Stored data
■ ■ ■ ■

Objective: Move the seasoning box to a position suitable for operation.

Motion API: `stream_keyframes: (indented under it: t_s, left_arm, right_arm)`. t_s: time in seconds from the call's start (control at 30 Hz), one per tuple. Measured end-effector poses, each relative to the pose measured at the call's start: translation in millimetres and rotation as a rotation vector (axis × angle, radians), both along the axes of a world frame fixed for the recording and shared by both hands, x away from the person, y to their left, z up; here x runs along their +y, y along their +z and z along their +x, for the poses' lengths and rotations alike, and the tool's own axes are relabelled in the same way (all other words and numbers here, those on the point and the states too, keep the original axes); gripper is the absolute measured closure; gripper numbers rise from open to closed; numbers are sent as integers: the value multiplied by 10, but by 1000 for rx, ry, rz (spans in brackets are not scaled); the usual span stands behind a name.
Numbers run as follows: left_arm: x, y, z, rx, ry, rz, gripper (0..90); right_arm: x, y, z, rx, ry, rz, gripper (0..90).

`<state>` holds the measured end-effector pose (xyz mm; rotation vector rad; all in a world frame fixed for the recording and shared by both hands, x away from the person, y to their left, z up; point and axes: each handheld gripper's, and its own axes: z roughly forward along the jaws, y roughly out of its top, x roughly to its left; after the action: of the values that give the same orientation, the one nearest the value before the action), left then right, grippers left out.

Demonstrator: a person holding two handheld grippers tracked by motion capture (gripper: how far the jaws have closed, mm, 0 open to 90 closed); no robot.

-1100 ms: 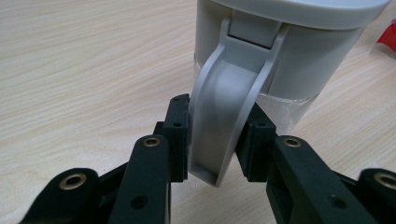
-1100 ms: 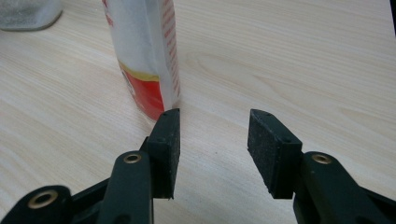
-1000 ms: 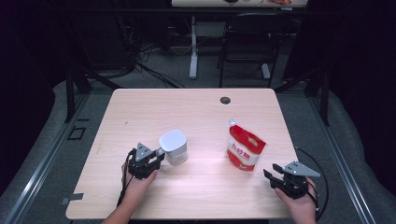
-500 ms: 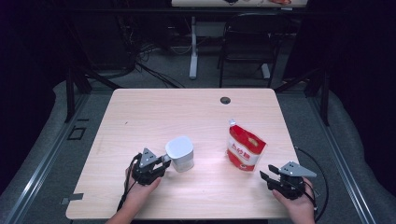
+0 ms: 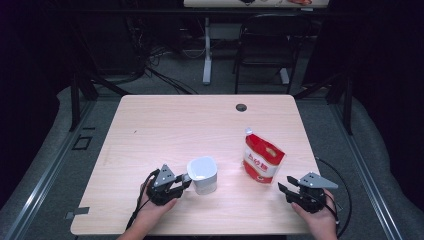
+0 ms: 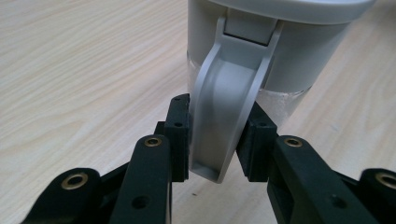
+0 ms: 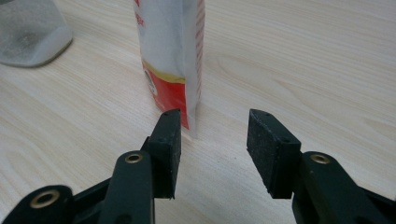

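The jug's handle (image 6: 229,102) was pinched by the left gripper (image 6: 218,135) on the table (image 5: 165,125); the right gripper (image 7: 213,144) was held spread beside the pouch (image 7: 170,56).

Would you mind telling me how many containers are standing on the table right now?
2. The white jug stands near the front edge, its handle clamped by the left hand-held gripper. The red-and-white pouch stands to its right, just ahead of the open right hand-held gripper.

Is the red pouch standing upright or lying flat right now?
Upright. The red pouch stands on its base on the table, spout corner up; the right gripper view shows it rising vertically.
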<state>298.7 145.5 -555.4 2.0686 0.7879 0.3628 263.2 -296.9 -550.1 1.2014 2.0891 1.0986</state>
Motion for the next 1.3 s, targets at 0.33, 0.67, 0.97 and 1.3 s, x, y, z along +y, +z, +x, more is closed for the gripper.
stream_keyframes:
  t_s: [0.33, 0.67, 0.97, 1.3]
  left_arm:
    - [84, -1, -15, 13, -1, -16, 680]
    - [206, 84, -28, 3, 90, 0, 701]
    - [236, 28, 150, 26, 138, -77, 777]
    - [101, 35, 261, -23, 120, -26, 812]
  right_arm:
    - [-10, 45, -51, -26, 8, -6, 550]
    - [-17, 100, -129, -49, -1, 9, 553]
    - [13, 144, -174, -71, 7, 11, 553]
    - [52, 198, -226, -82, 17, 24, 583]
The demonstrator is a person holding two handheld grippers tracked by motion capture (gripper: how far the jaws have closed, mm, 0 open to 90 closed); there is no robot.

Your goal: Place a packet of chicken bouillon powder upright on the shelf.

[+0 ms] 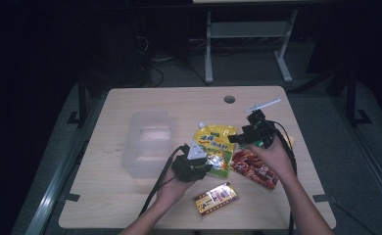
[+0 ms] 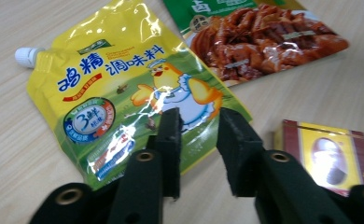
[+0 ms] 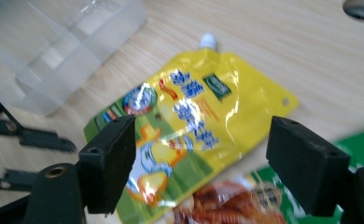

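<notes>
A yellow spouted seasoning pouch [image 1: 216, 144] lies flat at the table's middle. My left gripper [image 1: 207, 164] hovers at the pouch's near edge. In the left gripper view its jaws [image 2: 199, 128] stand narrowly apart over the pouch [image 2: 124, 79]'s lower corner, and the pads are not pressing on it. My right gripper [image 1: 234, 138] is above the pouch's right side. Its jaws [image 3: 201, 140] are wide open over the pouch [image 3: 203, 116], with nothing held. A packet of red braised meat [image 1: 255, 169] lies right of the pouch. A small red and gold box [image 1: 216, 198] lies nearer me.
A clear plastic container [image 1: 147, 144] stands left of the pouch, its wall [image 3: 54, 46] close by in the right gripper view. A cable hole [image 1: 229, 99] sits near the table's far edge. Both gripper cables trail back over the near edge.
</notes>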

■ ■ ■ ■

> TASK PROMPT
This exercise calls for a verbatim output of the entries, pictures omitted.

> EXPECTED ANSWER
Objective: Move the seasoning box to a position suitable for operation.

Motion API: `stream_keyframes: (indented under it: t_s, left_arm, right_arm)`. t_s: time in seconds from the call's start (control at 30 Hz), one per tuple. Measured end-effector poses, each relative to the pose measured at the call's start: translation in millimetres and rotation as a rotation vector (axis × angle, radians), both along the axes of a world frame fixed for the recording and shared by both hands, x away from the person, y to their left, z up; here x runs along their +y, y along their +z and z along their +x, for the poses' lengths and rotations alike, and the tool's own axes are relabelled in the same way (all other words and numbers here, those on the point and the states too, keep the original axes); gripper is the absolute measured closure; gripper numbers rise from open to closed; numbers are sent as integers: the value multiplied by 10, but by 1000 for rx, ry, rz (spans in brackets are not scaled); the usual span stands behind a name.
Numbers run as follows: left_arm: x, y, z, rx, ry, rz, gripper (0..90); right_arm: x, y, z, rx, ry, rz, gripper (0..90).

`<state>` holds the measured end-effector pose (xyz mm; rotation vector rad; all in a world frame fixed for the recording and shared by both hands, x away from the person, y to their left, z up; point and axes: each handheld gripper's, and its own axes: z roughly forward along the jaws, y roughly out of its top, x roughly to its left; after the action: of the values that give the same orientation, the one nearest the value before the action), left then right, grippers left out.

Demonstrator: a person holding two handheld grippers tracked by motion capture (gripper: how far the jaws have closed, mm, 0 open to 90 closed); no robot.

-1100 ms: 
-1100 ms: 
-1000 ms: 
-500 ms: 
+0 ms: 
+0 ms: 
+0 ms: 

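The jug's handle (image 6: 229,102) was pinched by the left gripper (image 6: 218,135) on the table (image 5: 165,125); the right gripper (image 7: 213,144) was held spread beside the pouch (image 7: 170,56).

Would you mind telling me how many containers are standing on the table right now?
2. The white jug stands near the front edge, its handle clamped by the left hand-held gripper. The red-and-white pouch stands to its right, just ahead of the open right hand-held gripper.

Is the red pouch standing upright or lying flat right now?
Upright. The red pouch stands on its base on the table, spout corner up; the right gripper view shows it rising vertically.
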<state>298.7 145.5 -555.4 2.0686 0.7879 0.3628 263.2 -296.9 -550.1 1.2014 2.0891 1.0986</state>
Motion for the next 1.3 s, targets at 0.33, 0.67, 0.97 and 1.3 s, x, y, z along +y, +z, +x, more is closed for the gripper.
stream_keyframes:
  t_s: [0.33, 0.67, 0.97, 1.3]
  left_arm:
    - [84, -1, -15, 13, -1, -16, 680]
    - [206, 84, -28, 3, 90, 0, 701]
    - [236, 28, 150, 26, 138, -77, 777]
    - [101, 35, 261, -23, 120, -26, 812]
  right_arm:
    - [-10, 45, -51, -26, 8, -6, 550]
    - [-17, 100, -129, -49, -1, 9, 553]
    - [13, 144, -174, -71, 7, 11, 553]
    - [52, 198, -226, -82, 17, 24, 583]
The demonstrator is a person holding two handheld grippers tracked by motion capture (gripper: how far the jaws have closed, mm, 0 open to 90 closed); there is no robot.

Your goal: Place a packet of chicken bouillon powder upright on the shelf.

[+0 ms] 
[+0 ms] 
[+0 ms] 

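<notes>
A yellow spouted seasoning pouch [image 1: 216, 144] lies flat at the table's middle. My left gripper [image 1: 207, 164] hovers at the pouch's near edge. In the left gripper view its jaws [image 2: 199, 128] stand narrowly apart over the pouch [image 2: 124, 79]'s lower corner, and the pads are not pressing on it. My right gripper [image 1: 234, 138] is above the pouch's right side. Its jaws [image 3: 201, 140] are wide open over the pouch [image 3: 203, 116], with nothing held. A packet of red braised meat [image 1: 255, 169] lies right of the pouch. A small red and gold box [image 1: 216, 198] lies nearer me.
A clear plastic container [image 1: 147, 144] stands left of the pouch, its wall [image 3: 54, 46] close by in the right gripper view. A cable hole [image 1: 229, 99] sits near the table's far edge. Both gripper cables trail back over the near edge.
</notes>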

This exercise requires no further output.